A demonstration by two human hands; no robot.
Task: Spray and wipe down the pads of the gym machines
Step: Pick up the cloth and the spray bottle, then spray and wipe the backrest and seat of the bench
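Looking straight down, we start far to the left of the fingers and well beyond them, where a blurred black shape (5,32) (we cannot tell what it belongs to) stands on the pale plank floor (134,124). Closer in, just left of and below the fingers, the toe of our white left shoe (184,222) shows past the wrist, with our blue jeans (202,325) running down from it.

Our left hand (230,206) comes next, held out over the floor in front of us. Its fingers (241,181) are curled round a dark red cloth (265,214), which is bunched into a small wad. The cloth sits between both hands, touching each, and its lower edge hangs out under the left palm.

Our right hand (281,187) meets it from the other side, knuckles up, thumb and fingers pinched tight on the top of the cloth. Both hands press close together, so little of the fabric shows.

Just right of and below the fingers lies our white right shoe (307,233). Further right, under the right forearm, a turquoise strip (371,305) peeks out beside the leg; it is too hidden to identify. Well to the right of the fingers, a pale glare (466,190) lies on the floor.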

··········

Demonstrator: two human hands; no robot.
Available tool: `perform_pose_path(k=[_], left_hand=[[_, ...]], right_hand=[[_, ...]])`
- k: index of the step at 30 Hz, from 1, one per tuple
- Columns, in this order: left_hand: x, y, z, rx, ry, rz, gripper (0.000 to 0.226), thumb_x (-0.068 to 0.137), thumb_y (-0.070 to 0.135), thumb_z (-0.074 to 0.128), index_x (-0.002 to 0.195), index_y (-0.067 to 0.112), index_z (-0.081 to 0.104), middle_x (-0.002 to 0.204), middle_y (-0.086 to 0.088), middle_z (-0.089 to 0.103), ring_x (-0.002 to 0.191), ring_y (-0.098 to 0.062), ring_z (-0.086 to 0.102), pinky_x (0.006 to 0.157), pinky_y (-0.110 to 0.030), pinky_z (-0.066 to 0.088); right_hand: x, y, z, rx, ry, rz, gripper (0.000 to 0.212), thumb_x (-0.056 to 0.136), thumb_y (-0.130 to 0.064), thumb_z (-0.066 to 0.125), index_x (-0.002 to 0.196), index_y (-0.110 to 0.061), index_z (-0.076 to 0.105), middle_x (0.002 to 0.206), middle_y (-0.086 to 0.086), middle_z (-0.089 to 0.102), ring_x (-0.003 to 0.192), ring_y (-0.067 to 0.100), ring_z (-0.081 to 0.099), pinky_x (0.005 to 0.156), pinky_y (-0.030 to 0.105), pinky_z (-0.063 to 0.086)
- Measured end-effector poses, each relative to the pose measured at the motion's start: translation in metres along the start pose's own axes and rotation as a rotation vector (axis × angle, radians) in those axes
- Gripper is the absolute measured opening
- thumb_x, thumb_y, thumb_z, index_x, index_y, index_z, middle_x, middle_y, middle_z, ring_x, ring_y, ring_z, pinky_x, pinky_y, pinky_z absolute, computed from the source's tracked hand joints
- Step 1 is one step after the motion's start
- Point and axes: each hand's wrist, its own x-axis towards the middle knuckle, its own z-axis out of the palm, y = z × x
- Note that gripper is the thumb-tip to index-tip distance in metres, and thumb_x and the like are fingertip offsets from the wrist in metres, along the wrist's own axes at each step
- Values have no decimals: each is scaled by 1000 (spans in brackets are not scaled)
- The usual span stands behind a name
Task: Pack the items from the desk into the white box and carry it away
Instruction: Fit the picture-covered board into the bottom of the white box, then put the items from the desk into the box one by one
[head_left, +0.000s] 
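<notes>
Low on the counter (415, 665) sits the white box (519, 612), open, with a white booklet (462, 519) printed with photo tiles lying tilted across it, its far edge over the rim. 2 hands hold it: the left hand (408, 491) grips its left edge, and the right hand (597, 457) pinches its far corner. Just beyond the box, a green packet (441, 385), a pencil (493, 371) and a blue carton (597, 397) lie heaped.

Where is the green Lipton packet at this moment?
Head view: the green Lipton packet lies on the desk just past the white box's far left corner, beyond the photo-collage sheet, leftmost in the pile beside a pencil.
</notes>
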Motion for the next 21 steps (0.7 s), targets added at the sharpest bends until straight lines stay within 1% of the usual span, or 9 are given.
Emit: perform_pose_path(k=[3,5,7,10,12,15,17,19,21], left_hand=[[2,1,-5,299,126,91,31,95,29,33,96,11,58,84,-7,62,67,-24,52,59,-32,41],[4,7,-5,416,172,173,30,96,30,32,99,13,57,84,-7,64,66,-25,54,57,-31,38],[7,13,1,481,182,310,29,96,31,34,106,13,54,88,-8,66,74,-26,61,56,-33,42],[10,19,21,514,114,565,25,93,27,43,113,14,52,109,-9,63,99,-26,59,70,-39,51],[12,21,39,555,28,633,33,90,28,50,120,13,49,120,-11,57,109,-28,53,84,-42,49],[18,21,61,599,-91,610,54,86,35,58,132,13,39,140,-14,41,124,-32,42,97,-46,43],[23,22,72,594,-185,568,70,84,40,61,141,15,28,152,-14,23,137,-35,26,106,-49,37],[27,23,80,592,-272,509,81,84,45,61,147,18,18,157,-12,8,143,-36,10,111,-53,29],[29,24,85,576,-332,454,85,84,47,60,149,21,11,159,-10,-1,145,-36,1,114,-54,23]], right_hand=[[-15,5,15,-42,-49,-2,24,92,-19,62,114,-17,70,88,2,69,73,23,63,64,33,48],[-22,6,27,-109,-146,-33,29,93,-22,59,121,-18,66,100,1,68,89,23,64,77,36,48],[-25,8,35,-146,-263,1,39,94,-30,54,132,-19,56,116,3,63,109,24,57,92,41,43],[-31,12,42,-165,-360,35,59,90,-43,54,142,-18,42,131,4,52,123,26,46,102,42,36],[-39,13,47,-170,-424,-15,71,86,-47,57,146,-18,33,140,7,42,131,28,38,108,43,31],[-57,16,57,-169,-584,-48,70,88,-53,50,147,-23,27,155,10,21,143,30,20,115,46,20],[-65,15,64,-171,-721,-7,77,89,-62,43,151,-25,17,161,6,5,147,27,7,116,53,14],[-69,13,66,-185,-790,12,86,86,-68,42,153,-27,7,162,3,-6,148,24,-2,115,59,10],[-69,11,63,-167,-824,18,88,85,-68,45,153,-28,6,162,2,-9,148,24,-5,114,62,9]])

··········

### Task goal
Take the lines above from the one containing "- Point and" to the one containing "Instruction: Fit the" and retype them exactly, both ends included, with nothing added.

### Answer
- Point and axes: each hand's wrist, its own x-axis towards the middle knuckle, its own z-axis out of the palm, y = z × x
- Note that gripper is the thumb-tip to index-tip distance in metres, and thumb_x and the like are fingertip offsets from the wrist in metres, along the wrist's own axes at each step
- Values have no decimals: each is scaled by 1000 (spans in brackets are not scaled)
- The usual span stands behind a name
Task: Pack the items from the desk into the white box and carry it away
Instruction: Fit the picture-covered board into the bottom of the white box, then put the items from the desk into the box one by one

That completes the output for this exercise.